Exercise details -> In the copy, keep the lines from the first line of the material below through the line containing "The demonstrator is" exactly as they are, and include no pictures.

=======

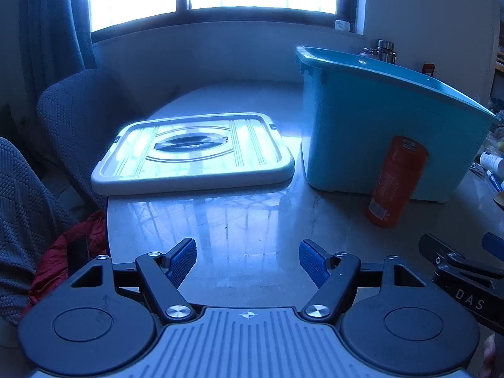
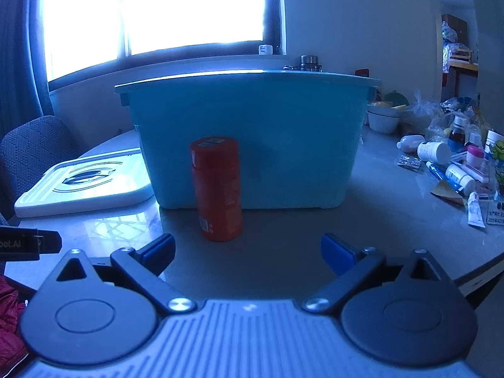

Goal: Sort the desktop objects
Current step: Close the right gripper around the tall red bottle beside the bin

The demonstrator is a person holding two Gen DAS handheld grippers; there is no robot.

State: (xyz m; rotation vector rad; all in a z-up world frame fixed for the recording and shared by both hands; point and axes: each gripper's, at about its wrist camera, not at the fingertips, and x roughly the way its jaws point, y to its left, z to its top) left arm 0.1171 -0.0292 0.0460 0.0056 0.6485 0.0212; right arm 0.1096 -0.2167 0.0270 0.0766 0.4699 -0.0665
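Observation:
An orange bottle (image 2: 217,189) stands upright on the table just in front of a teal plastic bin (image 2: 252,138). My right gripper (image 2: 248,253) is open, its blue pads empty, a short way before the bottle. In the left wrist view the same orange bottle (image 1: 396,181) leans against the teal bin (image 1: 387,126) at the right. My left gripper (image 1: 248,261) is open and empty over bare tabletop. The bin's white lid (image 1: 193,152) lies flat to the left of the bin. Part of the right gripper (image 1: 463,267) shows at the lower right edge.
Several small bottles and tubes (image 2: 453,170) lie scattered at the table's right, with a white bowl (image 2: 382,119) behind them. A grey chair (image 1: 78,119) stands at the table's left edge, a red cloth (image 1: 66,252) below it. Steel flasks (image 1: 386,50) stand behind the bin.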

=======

Result of the task ->
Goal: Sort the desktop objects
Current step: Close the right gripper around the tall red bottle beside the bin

The demonstrator is a person holding two Gen DAS handheld grippers; there is no robot.

No further work remains on this exercise.